Fifty Shades Freed: Book 3 in the infamous Fifty Shades Series by E. L. James. 
I read the first two books in this series months ago while lounging by the pool in Vegas.  At that point I thought they were wonderful! Fabulous! Brilliant. And given my setting, they were.  Unfortunately, when I returned to T. dot and attempted to read this one, in my marital bed, using the bookmark my daughter made me for Mother's Day, I just couldn't do it.  The totally WRONG setting.  I decided to put it aside for a while.  

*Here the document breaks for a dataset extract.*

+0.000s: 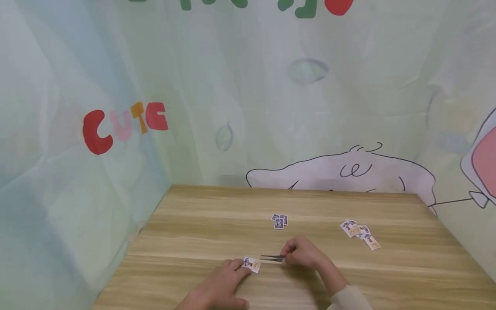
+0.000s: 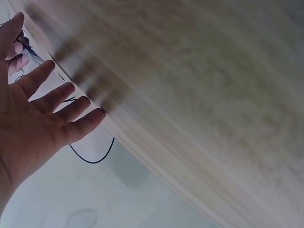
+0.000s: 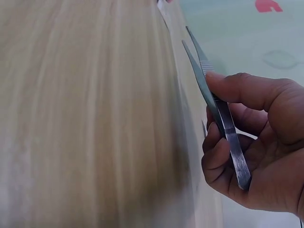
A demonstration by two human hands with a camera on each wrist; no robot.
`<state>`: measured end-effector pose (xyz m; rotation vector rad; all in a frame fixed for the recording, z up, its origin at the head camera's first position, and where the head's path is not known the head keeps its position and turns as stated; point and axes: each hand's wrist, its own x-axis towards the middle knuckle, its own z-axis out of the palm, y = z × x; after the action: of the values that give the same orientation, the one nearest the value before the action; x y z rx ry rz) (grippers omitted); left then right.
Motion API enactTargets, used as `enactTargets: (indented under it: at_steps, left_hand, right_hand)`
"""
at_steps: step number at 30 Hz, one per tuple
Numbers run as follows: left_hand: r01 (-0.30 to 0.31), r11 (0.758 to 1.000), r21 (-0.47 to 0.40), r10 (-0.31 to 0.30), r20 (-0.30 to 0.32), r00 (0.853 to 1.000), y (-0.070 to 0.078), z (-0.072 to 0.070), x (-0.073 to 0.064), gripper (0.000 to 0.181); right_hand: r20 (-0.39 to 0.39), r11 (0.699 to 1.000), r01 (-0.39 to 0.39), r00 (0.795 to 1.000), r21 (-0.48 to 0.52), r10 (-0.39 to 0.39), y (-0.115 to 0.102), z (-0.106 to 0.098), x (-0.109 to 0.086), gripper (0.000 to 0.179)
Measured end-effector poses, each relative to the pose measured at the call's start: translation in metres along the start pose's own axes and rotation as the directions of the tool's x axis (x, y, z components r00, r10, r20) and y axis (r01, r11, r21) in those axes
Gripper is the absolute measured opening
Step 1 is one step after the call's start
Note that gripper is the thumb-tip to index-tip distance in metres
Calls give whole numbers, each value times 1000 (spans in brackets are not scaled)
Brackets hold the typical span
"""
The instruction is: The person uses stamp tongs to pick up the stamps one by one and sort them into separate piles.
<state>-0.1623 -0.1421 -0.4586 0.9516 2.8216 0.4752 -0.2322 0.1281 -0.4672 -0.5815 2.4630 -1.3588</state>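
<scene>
A pair of metal tweezers point(image 3: 227, 124) is gripped in my right hand point(image 1: 304, 253), the thumb on one arm and the other fingers curled behind it. Its two tips stand slightly apart in the right wrist view. They point left, right at the edge of a small printed card point(image 1: 252, 265) lying on the table. From the other side, my left hand point(image 1: 224, 283) reaches the card with extended fingers, the fingertips at its left edge. The left wrist view has these fingers point(image 2: 85, 124) spread and nearly straight, close over the wood.
Farther back on the wooden table point(image 1: 201, 228) lies a small overlapping group of dark-faced cards point(image 1: 279, 223). Several lighter printed cards point(image 1: 370, 241) overlap at the right. A printed fabric backdrop point(image 1: 232, 86) encloses the table's back and sides.
</scene>
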Motion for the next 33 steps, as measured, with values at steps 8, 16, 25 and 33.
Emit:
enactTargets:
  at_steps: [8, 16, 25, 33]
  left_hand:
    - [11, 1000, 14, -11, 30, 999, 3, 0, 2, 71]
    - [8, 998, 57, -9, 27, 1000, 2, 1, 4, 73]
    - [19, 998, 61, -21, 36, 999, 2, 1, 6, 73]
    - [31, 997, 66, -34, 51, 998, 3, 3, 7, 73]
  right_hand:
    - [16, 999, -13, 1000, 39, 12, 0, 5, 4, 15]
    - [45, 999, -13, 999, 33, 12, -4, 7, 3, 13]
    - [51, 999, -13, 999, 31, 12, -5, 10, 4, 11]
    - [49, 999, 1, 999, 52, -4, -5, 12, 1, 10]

When I picked it up again to read in the sweltering heat of West Palm Beach, it started to feel right again.  But it wasn't as awesome as the first two.  It had nothing to do with the fact that it wasn't as good, it's just that I'm pretty sure I'm over it.  And if you've read the books, or heard about the books, then you know what "it" is.  For the second half of  Fifty Shades Freed, I found myself skipping over certain chunks so I could read only the parts that I wanted to read.  I'll let you decide which chunks you think I skipped.

And for all of you haters or snooty literary types who think this book is crap, hear this: E. L. James may not be Shakespeare or Dickens or Rowlings, but she did get millions of women reading. Voraciously.  Women who had not read since Oprah discontinued her book club.  Women whose children are now watching them read more enthusiastically than ever.  And in turn, those kids are reading, too (just not those books, I hope).

So bravo! to you, E. L. James! For getting women reading again...and for saving a few marriages along the way.

Next on my list?  Well, you'll have to check back and see what I've been up to.

What are you reading this summer?  Should I add it to my list?